I really liked the cup chandelier (I’m sorry, I don’t know who this is by), in one of the Superstudios:


Visited the Lago apartment, intimidating guard at the front of the building, but he encouraged me to go in (other visitors weren’t so brave!). Apparently I was quite early as one poor resident was sitting on her bed putting on some moisturizer, while another started washing a mountain of dishes. The chair on the left pulls apart to become a mattress.


Walking around a city for days is really tough, even in comfy shoes, so I don’t know how these women did it:


I grabbed some snacks in the great Taste Lounge exhibition by Richard Ginora / Paola Navone. Lots of ceramics all around, including a giant wall of plates (left), and a super comfortable leather couch area with lots of reading material (right). Perfect for a nap!

(I had to add these additional shots from the Taste Lounge website! It is too fabulous! – Lucy)

…More from the Taste Lounge website

At Sander Mulder, the Woofers (left) and U-Tube (right):


On Sunday, out to the Salone, specifically to the Satellite where young designers present their work. Great ceramic lamps with golden insides from Apparatu / Mashallah Design.

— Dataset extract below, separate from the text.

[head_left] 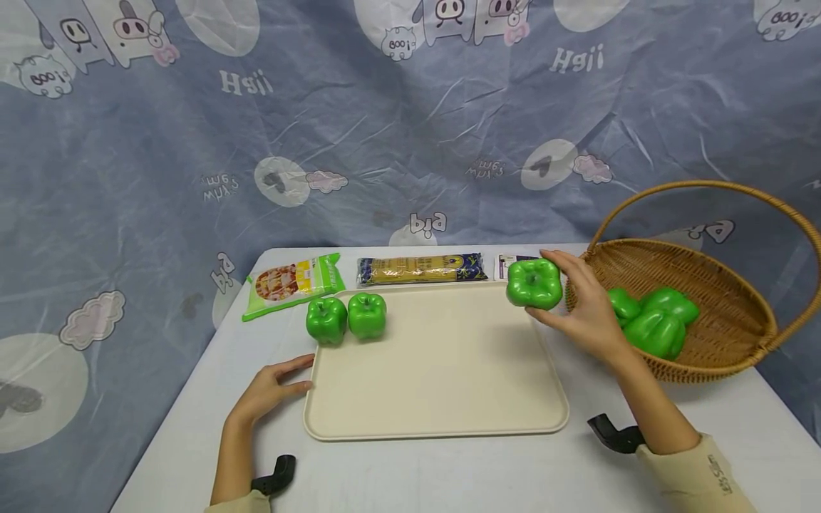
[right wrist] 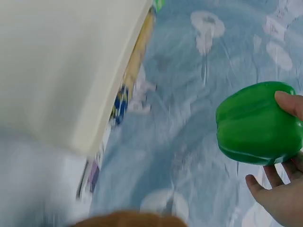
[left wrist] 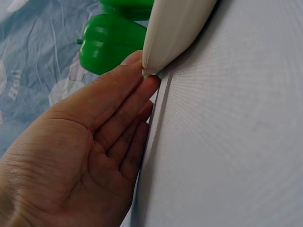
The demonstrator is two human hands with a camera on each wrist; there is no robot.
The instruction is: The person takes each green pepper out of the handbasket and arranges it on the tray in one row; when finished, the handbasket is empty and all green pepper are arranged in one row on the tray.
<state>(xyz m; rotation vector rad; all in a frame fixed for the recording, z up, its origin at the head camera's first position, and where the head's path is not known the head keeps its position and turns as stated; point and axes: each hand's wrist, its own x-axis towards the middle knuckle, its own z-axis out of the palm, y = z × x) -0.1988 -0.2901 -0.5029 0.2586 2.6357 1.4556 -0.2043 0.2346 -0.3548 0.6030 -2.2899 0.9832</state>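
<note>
A shiny green bell pepper [head_left: 534,283] is gripped between the thumb and fingers of my right hand [head_left: 589,310], above the far right corner of the cream tray [head_left: 442,363]. The same pepper [right wrist: 260,124] shows large in the right wrist view, the thumb lying on its side. My left hand [head_left: 269,388] rests at the tray's left edge; its fingertips touch the rim [left wrist: 173,35], fingers fairly straight. Two more bell peppers, one on the left [head_left: 326,320] and one on the right [head_left: 367,315], stand side by side at the tray's far left corner.
A wicker basket [head_left: 712,278] with a tall handle stands at the right, green peppers [head_left: 657,328] inside. Behind the tray lie a green food packet [head_left: 291,285], a long noodle pack [head_left: 420,269] and a partly covered white package [head_left: 504,267]. Patterned blue cloth [head_left: 410,128] hangs behind.
</note>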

Liked the Flower Pods by Maruja Fuentes:


Three gorgeous and unusual pieces the Echoes collection of Pour Les Alpes:


Nice, very well produced pieces from Brikolör, especially the pattern-stained storage/cabinet in ash veneer.

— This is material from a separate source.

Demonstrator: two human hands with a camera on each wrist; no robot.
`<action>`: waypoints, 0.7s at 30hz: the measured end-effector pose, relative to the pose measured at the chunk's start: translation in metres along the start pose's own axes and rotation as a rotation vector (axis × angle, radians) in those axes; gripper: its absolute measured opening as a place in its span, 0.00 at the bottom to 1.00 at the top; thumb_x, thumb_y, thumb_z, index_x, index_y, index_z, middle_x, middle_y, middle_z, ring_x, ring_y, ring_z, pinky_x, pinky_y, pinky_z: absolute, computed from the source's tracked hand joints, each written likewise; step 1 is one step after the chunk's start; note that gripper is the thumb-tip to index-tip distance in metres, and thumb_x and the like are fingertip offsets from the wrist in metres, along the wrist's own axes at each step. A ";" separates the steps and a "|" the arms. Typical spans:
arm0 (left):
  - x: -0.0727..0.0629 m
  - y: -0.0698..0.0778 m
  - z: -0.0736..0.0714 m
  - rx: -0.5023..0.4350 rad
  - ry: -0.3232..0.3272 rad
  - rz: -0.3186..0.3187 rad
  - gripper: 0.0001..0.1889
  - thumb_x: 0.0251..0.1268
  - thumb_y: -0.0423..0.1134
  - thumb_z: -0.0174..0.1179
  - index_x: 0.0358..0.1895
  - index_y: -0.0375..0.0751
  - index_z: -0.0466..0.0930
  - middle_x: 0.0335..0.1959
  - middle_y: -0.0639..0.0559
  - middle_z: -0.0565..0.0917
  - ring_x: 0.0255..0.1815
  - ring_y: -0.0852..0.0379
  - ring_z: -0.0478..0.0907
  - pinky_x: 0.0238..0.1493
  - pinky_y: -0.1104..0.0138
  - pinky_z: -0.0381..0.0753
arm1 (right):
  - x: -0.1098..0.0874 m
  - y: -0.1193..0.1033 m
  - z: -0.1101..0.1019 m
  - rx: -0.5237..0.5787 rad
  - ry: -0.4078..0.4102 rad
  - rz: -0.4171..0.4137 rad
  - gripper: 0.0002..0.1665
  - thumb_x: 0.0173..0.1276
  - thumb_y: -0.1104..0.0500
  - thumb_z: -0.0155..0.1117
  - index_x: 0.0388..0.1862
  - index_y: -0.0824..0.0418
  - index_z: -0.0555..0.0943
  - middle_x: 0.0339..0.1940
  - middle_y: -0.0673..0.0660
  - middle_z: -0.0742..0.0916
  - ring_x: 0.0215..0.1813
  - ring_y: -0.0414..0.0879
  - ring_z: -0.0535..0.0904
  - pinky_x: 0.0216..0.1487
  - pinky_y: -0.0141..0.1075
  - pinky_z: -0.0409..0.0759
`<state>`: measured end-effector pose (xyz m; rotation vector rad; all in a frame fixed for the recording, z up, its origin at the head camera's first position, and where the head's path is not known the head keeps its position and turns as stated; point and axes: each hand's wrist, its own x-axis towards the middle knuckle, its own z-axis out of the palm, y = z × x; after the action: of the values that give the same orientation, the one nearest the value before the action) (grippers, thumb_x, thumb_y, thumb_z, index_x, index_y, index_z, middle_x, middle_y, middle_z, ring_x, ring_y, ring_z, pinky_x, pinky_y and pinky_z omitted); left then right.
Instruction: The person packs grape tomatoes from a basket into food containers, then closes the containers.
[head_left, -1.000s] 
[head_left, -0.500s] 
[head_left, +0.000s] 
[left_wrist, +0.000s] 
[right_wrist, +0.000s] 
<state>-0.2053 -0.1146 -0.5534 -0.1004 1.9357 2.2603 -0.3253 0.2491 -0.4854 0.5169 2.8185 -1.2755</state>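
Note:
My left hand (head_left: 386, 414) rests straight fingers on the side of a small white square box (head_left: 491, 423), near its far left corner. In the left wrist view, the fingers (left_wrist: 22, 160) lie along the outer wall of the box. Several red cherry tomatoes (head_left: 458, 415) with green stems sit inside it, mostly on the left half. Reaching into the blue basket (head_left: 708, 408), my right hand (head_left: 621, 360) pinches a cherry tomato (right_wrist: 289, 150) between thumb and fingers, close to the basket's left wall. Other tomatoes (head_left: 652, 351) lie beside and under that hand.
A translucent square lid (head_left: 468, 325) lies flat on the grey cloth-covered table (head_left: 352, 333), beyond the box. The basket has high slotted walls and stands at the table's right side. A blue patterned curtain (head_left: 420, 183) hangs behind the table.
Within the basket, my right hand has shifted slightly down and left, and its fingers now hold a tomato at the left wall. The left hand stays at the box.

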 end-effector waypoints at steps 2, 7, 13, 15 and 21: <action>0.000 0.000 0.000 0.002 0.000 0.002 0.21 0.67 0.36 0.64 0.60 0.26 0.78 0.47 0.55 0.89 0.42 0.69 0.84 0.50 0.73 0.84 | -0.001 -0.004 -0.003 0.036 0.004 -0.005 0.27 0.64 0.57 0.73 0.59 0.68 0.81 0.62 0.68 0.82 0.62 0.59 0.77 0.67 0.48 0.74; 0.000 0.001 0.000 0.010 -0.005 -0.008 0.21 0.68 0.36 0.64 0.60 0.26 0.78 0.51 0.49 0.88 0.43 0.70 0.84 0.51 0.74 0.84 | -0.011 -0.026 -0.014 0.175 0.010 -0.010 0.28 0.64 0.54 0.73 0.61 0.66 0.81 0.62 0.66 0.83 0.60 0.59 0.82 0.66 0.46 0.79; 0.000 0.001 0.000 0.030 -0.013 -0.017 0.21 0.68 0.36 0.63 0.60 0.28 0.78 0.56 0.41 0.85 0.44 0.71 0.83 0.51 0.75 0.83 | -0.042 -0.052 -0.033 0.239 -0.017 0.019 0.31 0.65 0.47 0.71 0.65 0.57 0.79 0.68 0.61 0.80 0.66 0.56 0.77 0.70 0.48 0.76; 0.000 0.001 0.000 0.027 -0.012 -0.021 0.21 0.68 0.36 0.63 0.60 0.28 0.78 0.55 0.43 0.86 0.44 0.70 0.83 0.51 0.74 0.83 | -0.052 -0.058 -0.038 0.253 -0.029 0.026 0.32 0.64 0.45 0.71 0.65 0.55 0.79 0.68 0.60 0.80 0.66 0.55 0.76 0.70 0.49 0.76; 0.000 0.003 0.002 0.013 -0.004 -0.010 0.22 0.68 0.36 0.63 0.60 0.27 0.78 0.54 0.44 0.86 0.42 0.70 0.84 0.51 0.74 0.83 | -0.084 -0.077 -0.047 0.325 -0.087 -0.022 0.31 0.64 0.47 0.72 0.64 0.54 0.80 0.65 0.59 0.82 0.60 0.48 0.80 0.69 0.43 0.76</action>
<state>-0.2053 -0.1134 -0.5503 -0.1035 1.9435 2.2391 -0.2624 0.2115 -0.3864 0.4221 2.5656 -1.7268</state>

Sciocola, a chocolate bar seat (whose tablets depress when you sit down) from Adele Rotella:

And three interesting chairs from trimodestudio:


A door which does much more! The Ping Pong Door from Tobias Fränzel:


And to finish, something I wasn’t expecting, a concrete gravestone! Designed by Ákos Maurer Klimes and Péter Kucsera and produced by Ivanka.


A huge HUGE thankyou to Felicity for all her fantastic news and images from Milan… I am completely convinced I have to be there myself next year!